Lauren McKenna and Dallas Warren
Psy 322 – Human-Machine Interaction
April 12, 2005
FINAL PROJECT PROPOSAL
Advisors: Professor Johnson-Laird
Are machines replacing certain human cognitive functions? Do humans rely too much on
technology and abdicate rational decision making to algorithmic computer programs? Or is
technology the key to making everyday decisions more efficient? We wish to analyze the role
Personal Digital Assistants play in assisting the health care sector. With the development of the
PDA, many time-consuming processes in the medical field are being transformed, increasing
overall efficiency and decreasing the need for human involvement. Initially PDAs were used as
digital planners; however, more advanced and specialized features have been developed and
incorporated into PDAs in order to expand its uses.
For example, some physicians have started using PDAs to access relevant patient history,
pharmaceutical data, and treatment methods to more efficiently diagnose ailments and optimize
treatment protocols for their patients. The devices can also be used to upload, download and
store results of basic medical tests. We want to determine what medical professionals are taking
advantage of this technological advance. Is this device geared more towards general practitioners,
surgeons, nurses, or radiologists? Are these medical PDAs “user friendly” for senior age
practitioners, or are they only for the new age “techies” of the medical profession? Are women
more prone to use such a device in order to improve organization? Or are men more inclined to
use PDAs for practical purposes like cutting labor costs or saving time? We also want to
determine what functions of PDAs are being used by medical professionals, and what functions
have not been helpful.
By analyzing testimonials, published articles, and statistics about PDA use in the medical
sector we want to examine and assess the costs, benefits, and practicality of this device. Is this
new technology a necessity or a luxury? What are the potential consequences of relying on
PDAs to analyze life-threatening illnesses? Even though there are concerns about introducing
this technology into the medical field, there are potential benefits to patients and doctors. How
helpful will PDAs be in eliminating or at least substantially reducing paperwork on patient
history? Will doctors have less of a need to hire assistants and nurses? Will this lead to the
elimination of human-to-human interaction in the medical field?

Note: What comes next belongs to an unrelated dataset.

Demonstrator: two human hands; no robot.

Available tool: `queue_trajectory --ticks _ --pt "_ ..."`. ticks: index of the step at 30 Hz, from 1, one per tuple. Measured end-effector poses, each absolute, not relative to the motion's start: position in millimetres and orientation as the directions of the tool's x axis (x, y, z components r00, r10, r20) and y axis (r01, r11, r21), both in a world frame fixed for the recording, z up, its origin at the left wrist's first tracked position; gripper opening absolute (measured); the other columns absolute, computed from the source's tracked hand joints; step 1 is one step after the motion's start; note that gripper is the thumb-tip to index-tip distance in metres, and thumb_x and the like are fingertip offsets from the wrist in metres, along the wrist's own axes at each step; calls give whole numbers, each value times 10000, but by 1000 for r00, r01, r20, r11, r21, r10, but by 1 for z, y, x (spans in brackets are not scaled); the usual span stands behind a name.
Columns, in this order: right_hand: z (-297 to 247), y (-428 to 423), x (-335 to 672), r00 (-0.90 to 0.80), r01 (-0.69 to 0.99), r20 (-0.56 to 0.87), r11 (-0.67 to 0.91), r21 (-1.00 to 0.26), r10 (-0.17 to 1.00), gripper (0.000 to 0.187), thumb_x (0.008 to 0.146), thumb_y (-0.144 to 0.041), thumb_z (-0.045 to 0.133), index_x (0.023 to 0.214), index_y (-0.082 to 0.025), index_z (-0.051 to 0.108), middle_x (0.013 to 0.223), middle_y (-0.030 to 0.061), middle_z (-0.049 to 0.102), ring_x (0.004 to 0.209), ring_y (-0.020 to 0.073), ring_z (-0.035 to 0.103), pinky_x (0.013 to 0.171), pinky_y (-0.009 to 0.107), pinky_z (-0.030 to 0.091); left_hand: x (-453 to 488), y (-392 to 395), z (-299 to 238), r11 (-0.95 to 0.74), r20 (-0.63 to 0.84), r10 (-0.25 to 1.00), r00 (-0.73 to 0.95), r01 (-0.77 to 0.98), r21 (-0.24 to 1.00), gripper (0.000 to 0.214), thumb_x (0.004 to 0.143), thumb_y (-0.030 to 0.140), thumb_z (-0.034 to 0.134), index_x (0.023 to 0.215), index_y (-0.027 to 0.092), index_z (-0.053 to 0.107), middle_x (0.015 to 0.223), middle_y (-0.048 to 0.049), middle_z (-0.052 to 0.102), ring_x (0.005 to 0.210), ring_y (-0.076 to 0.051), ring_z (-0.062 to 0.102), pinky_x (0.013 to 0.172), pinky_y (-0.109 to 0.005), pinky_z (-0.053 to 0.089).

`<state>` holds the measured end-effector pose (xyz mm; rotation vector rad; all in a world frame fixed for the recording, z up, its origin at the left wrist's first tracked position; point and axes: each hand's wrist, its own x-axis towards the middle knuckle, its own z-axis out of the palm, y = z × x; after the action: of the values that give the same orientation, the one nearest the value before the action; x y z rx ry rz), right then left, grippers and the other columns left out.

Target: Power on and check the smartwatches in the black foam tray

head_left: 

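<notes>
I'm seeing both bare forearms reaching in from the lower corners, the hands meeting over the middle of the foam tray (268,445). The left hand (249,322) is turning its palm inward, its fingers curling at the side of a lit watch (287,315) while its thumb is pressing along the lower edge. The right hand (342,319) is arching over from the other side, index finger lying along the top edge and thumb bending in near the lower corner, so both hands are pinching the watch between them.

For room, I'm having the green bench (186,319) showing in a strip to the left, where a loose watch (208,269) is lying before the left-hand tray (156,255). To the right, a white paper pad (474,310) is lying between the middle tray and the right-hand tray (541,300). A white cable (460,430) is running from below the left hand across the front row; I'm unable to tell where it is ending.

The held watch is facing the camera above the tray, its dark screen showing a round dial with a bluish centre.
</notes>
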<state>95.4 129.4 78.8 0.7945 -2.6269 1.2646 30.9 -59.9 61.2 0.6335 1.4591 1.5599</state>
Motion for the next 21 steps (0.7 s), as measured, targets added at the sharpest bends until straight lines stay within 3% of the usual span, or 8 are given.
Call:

We hypothesize that gender will have little to no effect on the use of PDAs, but that age
will play a large role as younger physicians are generally more computer savvy and accepting of
technological advancements. Also, it is probable that most medical professionals would use
PDAs for simple, organizational tasks before trusting the technology to perform more crucial
operations. We also believe that the benefits of portability, flexibility, reliability, and multi-
functionality of the devices will lessen human errors in recording patient data, minimize data
storage costs, reduce mis-filed or lost records, and provide ease of data mining, retrieval, and
distribution to large medical teams involved in patient care.